Exercise objective: Search the listing for the word "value" and return each line that contains it.

Records supplied:
----

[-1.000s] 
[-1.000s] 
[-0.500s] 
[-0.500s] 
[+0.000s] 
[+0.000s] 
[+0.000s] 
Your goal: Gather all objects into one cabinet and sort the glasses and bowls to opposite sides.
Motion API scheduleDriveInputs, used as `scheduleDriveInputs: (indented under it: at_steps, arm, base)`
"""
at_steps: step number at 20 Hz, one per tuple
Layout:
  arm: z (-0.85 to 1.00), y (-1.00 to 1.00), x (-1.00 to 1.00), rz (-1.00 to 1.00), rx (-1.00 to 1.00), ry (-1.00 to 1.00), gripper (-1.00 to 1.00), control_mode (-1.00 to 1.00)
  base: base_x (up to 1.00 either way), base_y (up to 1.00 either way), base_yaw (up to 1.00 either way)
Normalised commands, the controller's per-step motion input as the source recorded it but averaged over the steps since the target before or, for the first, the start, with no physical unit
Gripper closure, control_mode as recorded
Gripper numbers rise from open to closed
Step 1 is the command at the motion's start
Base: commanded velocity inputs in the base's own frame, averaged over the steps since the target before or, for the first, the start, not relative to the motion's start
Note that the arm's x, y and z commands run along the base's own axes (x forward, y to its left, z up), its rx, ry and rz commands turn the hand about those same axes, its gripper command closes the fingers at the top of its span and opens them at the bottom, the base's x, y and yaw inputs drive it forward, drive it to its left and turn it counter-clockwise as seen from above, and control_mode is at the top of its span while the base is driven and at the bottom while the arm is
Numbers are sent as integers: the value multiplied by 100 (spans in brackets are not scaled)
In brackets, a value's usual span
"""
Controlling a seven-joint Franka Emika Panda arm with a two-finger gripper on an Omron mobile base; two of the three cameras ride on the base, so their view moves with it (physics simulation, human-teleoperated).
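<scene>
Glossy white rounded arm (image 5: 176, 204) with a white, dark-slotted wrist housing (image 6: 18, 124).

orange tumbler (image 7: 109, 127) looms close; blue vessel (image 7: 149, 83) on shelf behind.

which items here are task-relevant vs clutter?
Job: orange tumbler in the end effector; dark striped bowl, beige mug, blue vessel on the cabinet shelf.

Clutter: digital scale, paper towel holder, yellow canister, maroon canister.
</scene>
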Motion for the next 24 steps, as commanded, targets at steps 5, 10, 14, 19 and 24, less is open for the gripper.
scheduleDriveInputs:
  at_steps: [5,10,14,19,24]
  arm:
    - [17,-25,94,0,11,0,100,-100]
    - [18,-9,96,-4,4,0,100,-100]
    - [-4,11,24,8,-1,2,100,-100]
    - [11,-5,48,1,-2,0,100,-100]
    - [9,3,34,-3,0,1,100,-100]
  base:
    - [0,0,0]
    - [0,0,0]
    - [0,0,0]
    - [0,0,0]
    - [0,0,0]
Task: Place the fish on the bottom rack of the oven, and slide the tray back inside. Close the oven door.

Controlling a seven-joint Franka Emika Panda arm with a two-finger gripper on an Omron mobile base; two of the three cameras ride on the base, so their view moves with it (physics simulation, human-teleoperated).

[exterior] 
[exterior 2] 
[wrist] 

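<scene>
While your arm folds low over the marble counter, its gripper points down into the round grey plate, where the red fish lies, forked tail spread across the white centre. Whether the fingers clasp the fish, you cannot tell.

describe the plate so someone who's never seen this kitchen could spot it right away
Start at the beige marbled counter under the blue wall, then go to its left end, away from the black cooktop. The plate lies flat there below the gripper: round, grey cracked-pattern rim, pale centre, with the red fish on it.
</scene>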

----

Solution for this exercise:
Numbers are sent as integers: the value multiplied by 100 (spans in brackets are not scaled)
In brackets, a value's usual span

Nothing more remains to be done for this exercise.